Education Minister Simon Birmingham joins us now from Bunbury in WA. Minister, thank you for your time, good morning. How concerning is it that writing is going backwards for our students?
Simon Birmingham: Well it is a real concern. These are definitely a mixed bag of results. We’re seeing improvements in terms of reading skills, numeracy skills and particularly strongest in some of the earliest years in primary school. So that’s encouraging and that’s positive for the future. But it is a worry that our writing skills in our school children appear to be going backwards, and that there’s a trend there in the NAPLAN scores that is of particular concern. That’s why we have to, not just focus on delivering the needs-based funding in Australian schools the Turnbull Government’s doing, but also making sure we get maximum bang for our buck in terms of the investment around teacher quality, appropriate classroom practice, best possible curriculum – the types of things that can really lift student performance.
Samantha Armytage: Minister, how flexible are your Gonski reforms? Can you tailor them when these NAPLAN results come out?
Simon Birmingham: So there’s really two things there. There’s the Gonski needs-based funding model, and that’s about ensuring every school gets the resources it needs to support every child to succeed. But then there’s how you use that money. Now we’ve already done a number of things in terms of improving the training of teachers at universities for the future, guaranteeing their minimum literacy and numeracy skills, getting more specialist teachers into schools – particularly primary schools – in the future. So they’re all positive steps. The next wave of reforms is really working with the states and territories about other evidence-based programs and practices, in terms of one-on-one classroom teaching time, additional support that this record level of investment can be used towards to really help teachers, principals and hardworking schools to get their student performance up in the future.

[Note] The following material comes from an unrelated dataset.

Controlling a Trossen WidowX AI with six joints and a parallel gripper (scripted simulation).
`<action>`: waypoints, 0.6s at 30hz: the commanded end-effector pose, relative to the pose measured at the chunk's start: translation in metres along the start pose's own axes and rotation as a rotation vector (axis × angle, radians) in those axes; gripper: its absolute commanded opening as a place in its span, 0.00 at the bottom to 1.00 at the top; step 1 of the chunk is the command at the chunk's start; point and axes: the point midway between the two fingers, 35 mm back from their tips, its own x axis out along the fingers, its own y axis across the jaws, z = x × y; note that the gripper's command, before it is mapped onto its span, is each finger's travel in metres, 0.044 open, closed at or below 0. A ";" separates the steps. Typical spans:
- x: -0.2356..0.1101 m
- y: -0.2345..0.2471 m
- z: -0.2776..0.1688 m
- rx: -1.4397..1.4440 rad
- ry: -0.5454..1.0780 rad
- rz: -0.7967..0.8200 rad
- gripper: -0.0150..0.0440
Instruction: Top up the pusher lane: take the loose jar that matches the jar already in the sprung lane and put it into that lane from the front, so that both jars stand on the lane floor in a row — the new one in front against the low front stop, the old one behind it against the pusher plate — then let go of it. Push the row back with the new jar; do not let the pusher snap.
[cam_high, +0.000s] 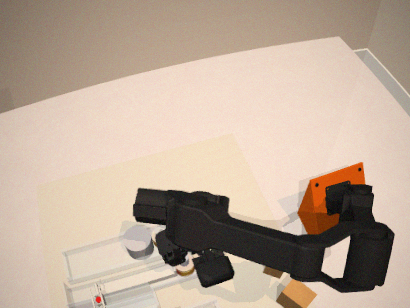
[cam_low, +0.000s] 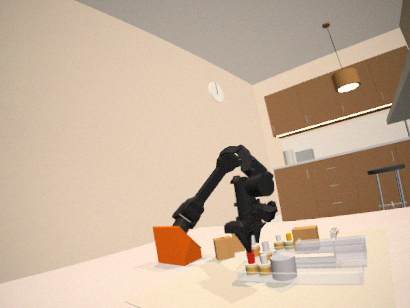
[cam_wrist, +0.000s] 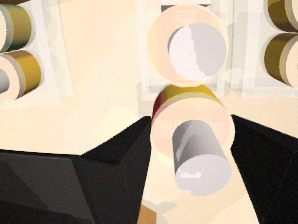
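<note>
My gripper (cam_wrist: 189, 123) (cam_high: 183, 264) (cam_low: 254, 242) is shut on a cream jar (cam_wrist: 194, 143) (cam_high: 186, 270) with a grey lid and a yellow band. It holds the jar upright, low at the front of the clear-walled lane (cam_wrist: 148, 63). A matching cream jar (cam_wrist: 196, 46) with a grey lid stands in that lane just ahead of the held one; the two look close or touching. A red marker on the pusher (cam_high: 98, 299) shows at the lane's far end in the top view. The arm hides most of the lane there.
Other jars stand in side lanes, left (cam_wrist: 15, 26) and right (cam_wrist: 286, 56). A grey cylinder (cam_high: 137, 241) (cam_low: 284, 266) stands by the clear rack (cam_low: 345, 250). An orange wedge (cam_high: 330, 197) (cam_low: 175, 245) and cardboard boxes (cam_high: 296, 295) (cam_low: 227, 246) stand near the arm's base.
</note>
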 end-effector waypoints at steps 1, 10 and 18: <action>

Samantha Armytage: Okay. Now you’re in WA with the rest of your Cabinet this week. A push to force a conscience vote on same sex marriage is underway right now in Canberra. Do you support the existing plan for a plebiscite?

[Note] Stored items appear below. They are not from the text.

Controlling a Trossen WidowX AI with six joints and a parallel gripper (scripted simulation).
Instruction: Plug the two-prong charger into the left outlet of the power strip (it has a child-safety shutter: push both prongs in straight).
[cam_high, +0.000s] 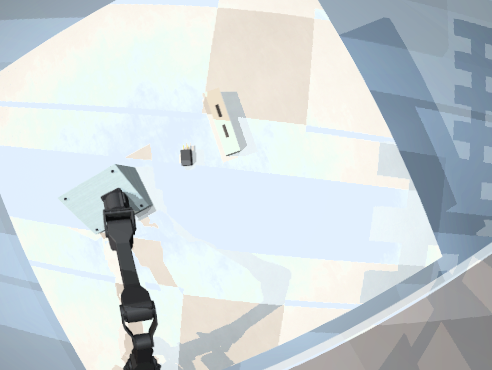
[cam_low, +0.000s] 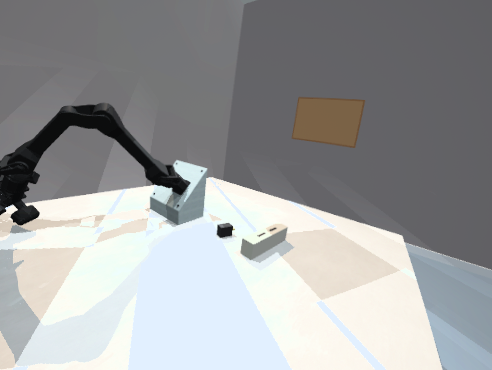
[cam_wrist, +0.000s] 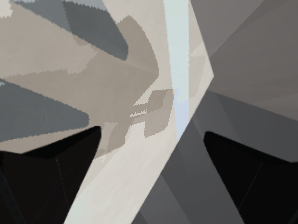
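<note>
The charger is a small black block lying on the table, with two thin prongs toward the far edge in the top view. The power strip is a pale long block with two dark slots in its top. It lies just right of the charger, apart from it, at a slant. My gripper is open and empty. It is far from both, at the left edge of the exterior view and cut off at the bottom of the top view. The wrist view shows neither charger nor strip.
The arm stands on a pale slanted mounting block with bolts, left of the charger. The table's edge crosses the wrist view, with grey beyond it. An orange-brown panel is on the grey wall. Shadows and bright patches cross the table.
</note>
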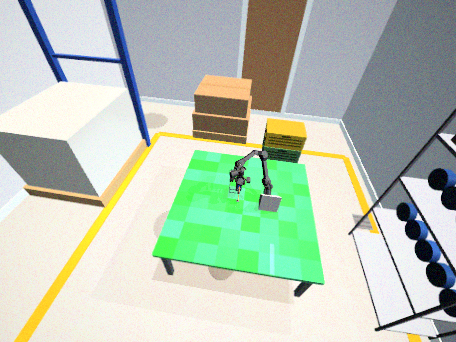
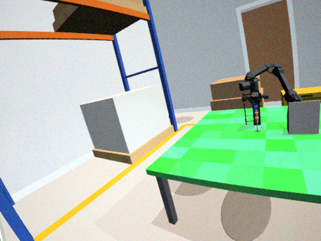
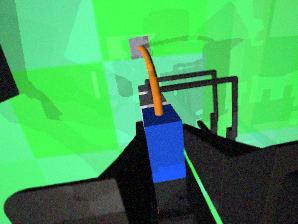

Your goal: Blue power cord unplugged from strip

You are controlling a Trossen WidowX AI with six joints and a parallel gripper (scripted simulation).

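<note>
While the arm reaches out over the green checkered table (image 1: 210, 240), its gripper (image 3: 165, 172) is clamped narrowly on the blue plug (image 3: 163, 145), the dark fingers pressing either side of the block. An orange cord (image 3: 152, 82) curves from the plug's far face down to a small grey square (image 3: 139, 47) on the tabletop. From the exterior view, the plug (image 2: 255, 106) hangs above the table surface, just beside a thin dark frame (image 2: 248, 116) standing upright.
</note>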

Simon Birmingham: Well I think that the Government’s policy has long been clear and it would be optimal if we could find the best possible way to give the Australian people a say in relation to this matter. That’s the policy we took to the last election, still the Government’s policy, and …
Samantha Armytage: [Talks over] If it’s clear, why are there four publicly revolting? It sounds like more behind the scenes going against this.
Simon Birmingham: Look, people are entitled to have their own views and particularly in the Liberal Party. We don’t toss people out for having a difference of opinion, unlike the Labor Party. But what’s important is the Government’s firstly focused on national security, the types of threats we’ve seen in the last week or so, in particular in our skies, as well as growing the economy. This issue, we’ve got a clear pathway forward. If the Labor Party just let us give the Australian people a say, people could have their vote, the issue could be dealt with this year, and I suspect we’d have marriage equality by the end of the year.
Samantha Armytage: Okay. Alright, Simon Birmingham, thanks for your time this morning.